Principal component analysis (PCA) was performed on six of the sleep variables under consideration: sleep durations and bout lengths averaged across each 24-hour period, and independently for each 12 h light and dark period independently (with the first acclimation day excluded). PCA is a method of multivariate analysis through dimension reduction: i.e., it is used to reduce a large set of variables into principal components (PC) that account for most of the variance of the original variables. The first principal component, if it accounts for most of the variance in the data, can be considered to adequately summarize the data. Analysis of genotype effects on the first PC was performed using ANOVA and the Dunnett’s post-hoc test to identify gene deletions that significantly affect overall sleep. In the final step, mean values for each sleep variable from the piezo system were computed for all genotypes and multivariate Mahalanobis distance outlier analysis was performed for the whole dataset. The genes identified as outliers were considered to have the greatest effect on sleep variables. A final set of all significant genes from all analyses, considered priority candidate genes affecting sleep in mice, was derived from this process (Figure 1).
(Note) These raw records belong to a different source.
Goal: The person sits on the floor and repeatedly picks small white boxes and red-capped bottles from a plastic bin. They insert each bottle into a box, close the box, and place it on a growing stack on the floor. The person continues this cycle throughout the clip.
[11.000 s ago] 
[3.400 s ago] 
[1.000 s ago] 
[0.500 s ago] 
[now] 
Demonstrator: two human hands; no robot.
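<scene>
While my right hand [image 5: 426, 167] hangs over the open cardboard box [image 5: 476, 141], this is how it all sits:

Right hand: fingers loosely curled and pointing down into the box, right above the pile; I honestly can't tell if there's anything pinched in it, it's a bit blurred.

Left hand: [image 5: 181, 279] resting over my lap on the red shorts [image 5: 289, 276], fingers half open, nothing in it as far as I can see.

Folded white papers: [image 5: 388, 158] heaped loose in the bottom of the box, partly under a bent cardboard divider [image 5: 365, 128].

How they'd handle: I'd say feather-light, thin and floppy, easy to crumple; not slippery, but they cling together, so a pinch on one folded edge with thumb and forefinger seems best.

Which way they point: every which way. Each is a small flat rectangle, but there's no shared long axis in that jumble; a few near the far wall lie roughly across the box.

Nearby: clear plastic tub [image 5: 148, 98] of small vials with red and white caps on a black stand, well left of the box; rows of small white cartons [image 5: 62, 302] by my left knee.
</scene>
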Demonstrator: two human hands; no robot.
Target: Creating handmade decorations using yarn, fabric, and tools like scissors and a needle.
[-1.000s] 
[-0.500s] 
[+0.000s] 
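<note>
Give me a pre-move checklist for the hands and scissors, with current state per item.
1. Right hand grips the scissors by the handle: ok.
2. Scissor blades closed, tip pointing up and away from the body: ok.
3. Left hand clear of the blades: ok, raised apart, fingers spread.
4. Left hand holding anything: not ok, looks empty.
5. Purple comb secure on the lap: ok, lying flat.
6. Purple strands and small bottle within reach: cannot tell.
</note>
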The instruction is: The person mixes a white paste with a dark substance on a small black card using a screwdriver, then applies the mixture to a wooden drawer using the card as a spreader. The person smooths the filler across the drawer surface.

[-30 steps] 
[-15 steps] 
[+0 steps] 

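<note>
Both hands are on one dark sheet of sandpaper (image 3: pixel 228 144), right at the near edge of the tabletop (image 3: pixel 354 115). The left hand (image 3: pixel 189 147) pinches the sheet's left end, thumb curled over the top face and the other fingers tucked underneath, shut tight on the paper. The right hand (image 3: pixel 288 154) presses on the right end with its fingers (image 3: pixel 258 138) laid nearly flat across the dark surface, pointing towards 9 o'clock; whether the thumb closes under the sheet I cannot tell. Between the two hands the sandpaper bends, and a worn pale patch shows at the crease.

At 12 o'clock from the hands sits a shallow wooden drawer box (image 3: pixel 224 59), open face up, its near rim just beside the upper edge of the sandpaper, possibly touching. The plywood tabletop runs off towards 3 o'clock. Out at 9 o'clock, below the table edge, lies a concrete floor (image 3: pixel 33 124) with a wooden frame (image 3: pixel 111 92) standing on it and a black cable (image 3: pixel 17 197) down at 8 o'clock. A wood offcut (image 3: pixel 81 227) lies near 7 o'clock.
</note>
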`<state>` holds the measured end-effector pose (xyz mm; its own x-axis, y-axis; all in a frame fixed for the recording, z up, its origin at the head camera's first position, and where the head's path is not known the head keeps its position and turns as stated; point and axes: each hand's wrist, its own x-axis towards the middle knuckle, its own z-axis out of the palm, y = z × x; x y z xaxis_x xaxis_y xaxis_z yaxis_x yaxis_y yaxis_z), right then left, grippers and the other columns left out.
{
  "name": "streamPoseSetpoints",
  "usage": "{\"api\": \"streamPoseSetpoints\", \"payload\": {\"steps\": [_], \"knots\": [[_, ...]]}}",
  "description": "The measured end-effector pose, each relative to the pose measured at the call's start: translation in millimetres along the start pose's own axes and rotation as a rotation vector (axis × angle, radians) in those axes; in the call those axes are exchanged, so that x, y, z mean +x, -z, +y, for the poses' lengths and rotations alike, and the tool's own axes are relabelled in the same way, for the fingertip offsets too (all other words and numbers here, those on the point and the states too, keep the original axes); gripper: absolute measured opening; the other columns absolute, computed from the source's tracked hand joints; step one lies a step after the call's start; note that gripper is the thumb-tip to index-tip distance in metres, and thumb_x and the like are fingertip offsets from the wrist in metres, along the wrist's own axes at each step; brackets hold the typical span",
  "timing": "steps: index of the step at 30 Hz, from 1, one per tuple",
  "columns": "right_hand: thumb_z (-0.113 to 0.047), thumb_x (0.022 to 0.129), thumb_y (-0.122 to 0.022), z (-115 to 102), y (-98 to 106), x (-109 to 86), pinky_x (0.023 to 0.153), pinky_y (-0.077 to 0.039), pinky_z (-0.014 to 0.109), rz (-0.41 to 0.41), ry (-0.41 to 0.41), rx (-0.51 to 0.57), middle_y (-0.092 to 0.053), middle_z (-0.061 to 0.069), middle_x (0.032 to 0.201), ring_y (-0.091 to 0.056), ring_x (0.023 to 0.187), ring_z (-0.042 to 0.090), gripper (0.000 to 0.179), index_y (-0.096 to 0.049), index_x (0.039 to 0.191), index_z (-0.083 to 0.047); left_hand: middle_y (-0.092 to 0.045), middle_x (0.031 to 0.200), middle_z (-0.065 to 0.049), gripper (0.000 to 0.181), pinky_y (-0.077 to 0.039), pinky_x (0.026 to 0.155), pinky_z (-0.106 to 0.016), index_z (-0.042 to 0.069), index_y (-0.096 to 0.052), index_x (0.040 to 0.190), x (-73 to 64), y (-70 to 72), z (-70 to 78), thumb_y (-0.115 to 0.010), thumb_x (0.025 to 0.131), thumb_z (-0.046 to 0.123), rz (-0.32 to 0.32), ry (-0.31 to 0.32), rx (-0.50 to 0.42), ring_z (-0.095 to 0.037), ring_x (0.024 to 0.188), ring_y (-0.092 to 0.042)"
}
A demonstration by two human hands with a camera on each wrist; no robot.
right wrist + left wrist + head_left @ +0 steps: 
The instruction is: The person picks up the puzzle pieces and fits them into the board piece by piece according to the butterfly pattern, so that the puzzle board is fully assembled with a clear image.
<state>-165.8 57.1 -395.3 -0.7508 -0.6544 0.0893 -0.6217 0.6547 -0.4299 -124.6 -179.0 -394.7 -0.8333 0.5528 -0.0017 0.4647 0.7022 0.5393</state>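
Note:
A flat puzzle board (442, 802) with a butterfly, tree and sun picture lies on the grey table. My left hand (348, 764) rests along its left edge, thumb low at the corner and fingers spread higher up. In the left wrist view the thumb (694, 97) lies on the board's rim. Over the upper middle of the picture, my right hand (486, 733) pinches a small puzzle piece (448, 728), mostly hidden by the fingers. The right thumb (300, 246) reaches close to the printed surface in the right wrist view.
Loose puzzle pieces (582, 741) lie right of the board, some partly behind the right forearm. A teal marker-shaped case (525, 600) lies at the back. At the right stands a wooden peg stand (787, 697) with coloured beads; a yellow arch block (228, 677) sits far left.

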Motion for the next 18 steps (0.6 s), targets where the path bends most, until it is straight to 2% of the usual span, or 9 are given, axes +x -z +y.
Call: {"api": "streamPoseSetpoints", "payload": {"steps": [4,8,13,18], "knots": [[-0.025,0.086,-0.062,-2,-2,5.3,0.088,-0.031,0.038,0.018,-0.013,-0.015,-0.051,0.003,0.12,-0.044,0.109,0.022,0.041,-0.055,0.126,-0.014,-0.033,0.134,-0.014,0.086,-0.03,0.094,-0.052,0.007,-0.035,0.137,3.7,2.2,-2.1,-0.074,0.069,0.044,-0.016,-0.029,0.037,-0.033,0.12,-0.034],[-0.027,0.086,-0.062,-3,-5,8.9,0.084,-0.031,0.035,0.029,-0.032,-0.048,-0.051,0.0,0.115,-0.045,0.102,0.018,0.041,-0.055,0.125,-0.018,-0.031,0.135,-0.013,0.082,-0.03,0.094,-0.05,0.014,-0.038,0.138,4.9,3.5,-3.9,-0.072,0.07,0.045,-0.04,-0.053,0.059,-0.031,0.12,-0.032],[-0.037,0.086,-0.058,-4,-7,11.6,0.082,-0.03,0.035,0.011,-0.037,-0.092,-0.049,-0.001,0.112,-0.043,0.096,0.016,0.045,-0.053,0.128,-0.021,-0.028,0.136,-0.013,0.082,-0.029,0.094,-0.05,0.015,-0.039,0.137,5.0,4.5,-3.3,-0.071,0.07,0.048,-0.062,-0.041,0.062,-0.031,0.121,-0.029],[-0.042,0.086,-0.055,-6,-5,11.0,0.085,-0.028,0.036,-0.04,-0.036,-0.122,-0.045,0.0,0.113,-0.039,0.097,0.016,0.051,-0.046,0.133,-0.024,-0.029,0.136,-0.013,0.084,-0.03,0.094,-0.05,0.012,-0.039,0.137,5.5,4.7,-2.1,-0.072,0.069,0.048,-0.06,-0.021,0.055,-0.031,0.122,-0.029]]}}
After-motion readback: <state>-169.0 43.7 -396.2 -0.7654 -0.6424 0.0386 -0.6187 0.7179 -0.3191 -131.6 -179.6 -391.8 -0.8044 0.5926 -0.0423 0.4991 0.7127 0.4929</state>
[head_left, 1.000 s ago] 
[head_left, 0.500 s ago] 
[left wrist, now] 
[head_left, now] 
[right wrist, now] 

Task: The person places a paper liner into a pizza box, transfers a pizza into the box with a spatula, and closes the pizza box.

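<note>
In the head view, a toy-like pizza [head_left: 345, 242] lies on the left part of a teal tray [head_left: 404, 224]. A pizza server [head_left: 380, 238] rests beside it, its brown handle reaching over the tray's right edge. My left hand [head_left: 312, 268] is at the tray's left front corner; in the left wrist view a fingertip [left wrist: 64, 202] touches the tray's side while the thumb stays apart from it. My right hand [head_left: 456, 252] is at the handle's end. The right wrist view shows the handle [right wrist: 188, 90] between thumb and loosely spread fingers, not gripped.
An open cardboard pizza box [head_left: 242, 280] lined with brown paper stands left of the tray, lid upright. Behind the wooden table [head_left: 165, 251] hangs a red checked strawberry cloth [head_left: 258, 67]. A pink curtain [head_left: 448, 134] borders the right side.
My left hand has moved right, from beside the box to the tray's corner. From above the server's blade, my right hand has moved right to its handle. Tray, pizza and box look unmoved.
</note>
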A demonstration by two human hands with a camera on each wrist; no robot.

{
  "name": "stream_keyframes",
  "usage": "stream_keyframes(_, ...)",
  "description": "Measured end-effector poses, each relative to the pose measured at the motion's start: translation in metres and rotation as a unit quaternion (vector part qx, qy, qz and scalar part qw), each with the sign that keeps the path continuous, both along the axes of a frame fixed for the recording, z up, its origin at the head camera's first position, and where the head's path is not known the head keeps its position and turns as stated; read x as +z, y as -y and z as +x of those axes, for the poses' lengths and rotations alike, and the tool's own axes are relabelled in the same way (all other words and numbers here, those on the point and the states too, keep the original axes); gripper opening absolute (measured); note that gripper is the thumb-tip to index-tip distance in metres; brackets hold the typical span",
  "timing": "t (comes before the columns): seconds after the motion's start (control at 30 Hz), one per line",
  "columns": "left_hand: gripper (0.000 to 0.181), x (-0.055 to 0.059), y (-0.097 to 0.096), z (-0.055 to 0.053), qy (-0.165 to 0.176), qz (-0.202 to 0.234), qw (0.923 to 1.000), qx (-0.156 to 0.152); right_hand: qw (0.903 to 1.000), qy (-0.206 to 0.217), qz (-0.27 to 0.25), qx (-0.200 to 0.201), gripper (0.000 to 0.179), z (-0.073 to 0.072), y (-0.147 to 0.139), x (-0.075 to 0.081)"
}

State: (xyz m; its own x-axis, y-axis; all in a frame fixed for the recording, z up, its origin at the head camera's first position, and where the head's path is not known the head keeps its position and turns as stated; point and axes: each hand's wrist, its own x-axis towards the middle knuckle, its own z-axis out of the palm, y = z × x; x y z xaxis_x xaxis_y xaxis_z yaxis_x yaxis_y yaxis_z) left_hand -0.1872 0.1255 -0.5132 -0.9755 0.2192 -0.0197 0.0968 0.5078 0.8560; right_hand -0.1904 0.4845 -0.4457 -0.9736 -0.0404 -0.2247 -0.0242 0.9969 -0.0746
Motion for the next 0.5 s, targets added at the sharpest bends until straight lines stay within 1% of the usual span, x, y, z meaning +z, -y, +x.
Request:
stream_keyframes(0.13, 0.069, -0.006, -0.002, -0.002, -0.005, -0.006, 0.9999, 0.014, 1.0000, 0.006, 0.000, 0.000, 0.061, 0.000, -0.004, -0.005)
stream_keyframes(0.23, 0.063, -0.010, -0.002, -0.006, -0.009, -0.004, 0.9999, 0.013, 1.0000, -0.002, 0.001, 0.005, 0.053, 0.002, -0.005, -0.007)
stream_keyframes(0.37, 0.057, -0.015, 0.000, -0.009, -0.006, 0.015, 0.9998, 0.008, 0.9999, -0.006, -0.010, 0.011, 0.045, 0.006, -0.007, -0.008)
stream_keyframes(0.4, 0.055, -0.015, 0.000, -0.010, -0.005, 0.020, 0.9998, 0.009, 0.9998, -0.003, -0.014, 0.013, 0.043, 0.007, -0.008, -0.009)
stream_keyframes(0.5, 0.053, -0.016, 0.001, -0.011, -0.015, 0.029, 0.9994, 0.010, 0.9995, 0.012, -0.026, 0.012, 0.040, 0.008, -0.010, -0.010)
To investigate relationships between results from our analysis and some of the known circadian and sleep-influencing genes, we conducted an association analysis using GeneMANIA, a tool for analyzing sets of genes (40). The Cytoscape software for network visualization contains a dedicated plugin for GeneMANIA and was used in this analysis. We finished the analysis by identifying other phenotypes associated with sleep. To identify these phenotype associations, data was collected for the final list of sleep-related candidate genes from the IMPC database (mousephenotype.org) through batch query.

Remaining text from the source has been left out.